Cabaret, An Ideal Husband and Oh My Godmother!

SF Playhouse Presents an Earthy and Boisterous Production of Cabaret

Cabaret
Lauren English & Band
Director Bill English has put a new spin on Kander and Ebb's Cabaret, playing at the SF Playhouse through September 20th. The whole production centers on the relationship of Herr Schultz (Louis Parnell) and Fraulein Schneider (Karen Grassle) and the wonderful way that Sally (Lauren English) sings the song "Cabaret" in the second act.

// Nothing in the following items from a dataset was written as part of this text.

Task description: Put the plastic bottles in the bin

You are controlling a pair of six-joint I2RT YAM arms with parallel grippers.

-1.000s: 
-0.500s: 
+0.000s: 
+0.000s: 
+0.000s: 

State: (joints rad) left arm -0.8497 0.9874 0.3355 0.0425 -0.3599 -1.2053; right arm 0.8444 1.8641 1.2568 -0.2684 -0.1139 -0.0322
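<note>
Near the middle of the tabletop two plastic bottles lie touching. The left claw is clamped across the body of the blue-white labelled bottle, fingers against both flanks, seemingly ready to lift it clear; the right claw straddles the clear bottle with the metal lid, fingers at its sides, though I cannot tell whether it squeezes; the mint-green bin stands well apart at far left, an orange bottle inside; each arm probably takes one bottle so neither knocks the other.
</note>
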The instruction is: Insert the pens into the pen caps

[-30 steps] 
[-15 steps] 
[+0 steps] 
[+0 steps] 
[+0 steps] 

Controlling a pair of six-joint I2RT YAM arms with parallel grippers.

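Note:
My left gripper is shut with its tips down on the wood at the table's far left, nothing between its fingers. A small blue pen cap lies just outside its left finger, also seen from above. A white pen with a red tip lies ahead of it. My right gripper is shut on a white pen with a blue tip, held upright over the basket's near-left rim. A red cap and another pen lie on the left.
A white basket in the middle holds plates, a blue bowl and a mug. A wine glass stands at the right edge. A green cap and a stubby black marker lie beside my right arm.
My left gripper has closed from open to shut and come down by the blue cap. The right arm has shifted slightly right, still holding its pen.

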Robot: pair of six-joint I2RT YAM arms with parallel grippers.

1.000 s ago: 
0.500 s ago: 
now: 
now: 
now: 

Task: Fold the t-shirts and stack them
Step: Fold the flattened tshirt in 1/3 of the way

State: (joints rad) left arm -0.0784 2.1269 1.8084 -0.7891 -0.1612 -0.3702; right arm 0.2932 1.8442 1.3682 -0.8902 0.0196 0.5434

The Kit Kat Boys and Girls—consisting of Laurie Nellesen, Rana Kangas-Kent, Lily Tung Crystal, Bobby Bryce and Norman Munoz—are brilliantly bawdy and rambunctious, thanks to the choreography of Barbara Bernardo. Brian Yates Sharber as the extremely fey Emcee is marvelously lewd in the role, and his singing is gleaming and expressive with great sensual moves, especially on the songs "Money" and "Two Ladies."

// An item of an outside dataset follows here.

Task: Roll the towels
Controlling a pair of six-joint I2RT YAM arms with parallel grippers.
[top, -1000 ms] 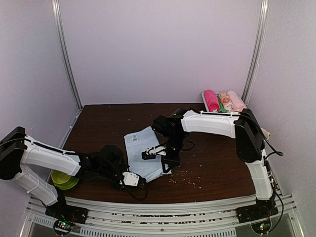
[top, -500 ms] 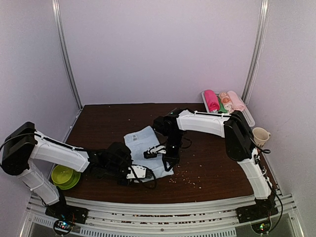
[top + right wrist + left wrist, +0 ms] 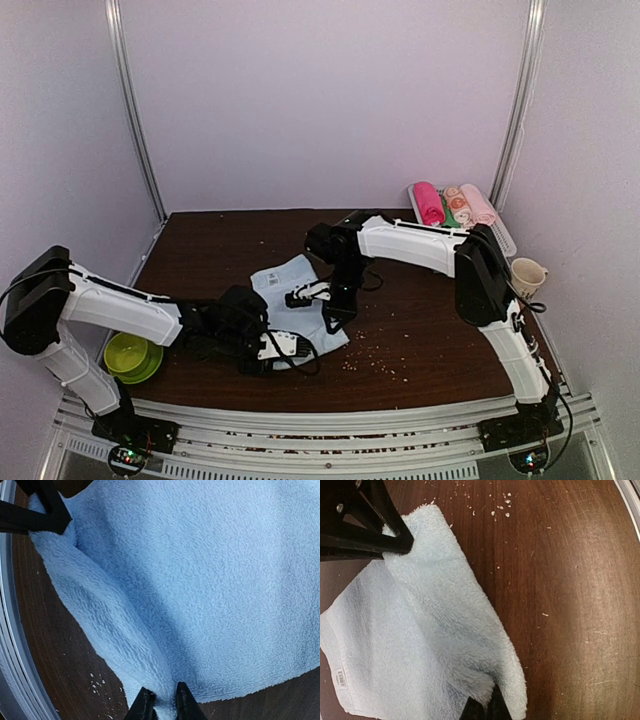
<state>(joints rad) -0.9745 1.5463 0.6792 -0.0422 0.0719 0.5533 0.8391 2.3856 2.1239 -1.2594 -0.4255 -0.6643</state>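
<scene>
Slip risk: the raised fold may drop flat if the right gripper (image 3: 160, 704) lacks a firm hold, so no roll starts.
Skew risk: pulling from one side by the left gripper (image 3: 485, 709) would drag the light blue towel (image 3: 420, 630) askew across the surface (image 3: 570, 605).
Dirt risk: crumbs (image 3: 502, 505) beside the edge could get rolled in.
Left gripper: clenched on the towel's folded edge.
Right gripper: jaws narrowly apart with the fold between them; whether they pinch it, I cannot tell.
Towel look: fluffy, pale blue, mostly flat, one edge turned over into a soft ridge, white tag (image 3: 340, 677) at a corner.
Towel place: mid-surface, between the arms.
</scene>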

Lauren English, who plays the role of Sally until August 27th (when Kate Del Castillo will replace her through the end of the run), is very good in the part.  She plays Sally with hints of vulnerability. Her big number, "Cabaret," in the second act is terrific.  She builds on the vulnerability of the character at the beginning of the song and comes through with a great slam-bang finish.

Louis Parnell and Karen Grassle are luminous in the roles of Herr Schultz and Fraulein Schneider.  Their love song "It Couldn't Please Me More" is poignant. Karen Grassle gives a heartfelt dramatic reading in "So What?" and "What Would You Do?".  Louis Parnell has the German accent down perfectly in an outstanding portrayal of the Jewish suitor.

Tania Johnson is very strong as Fraulein Kost when she sings the German folk song "Tomorrow Belongs to Me."  Will Springhorn Jr. makes a good appearance as the up and coming Nazi, Ernest Ludwig.

Daniel Krueger plays the difficult role of Cliff very well. This is not a showy role; however, he has a pleasant voice and manner. His duet with Lauren in "Perfectly Marvelous" is well done.  Martin Rojas-Dietrich conducts the seven-piece orchestra. It is the most hilarious, raunchiest orchestra I have heard in a long time.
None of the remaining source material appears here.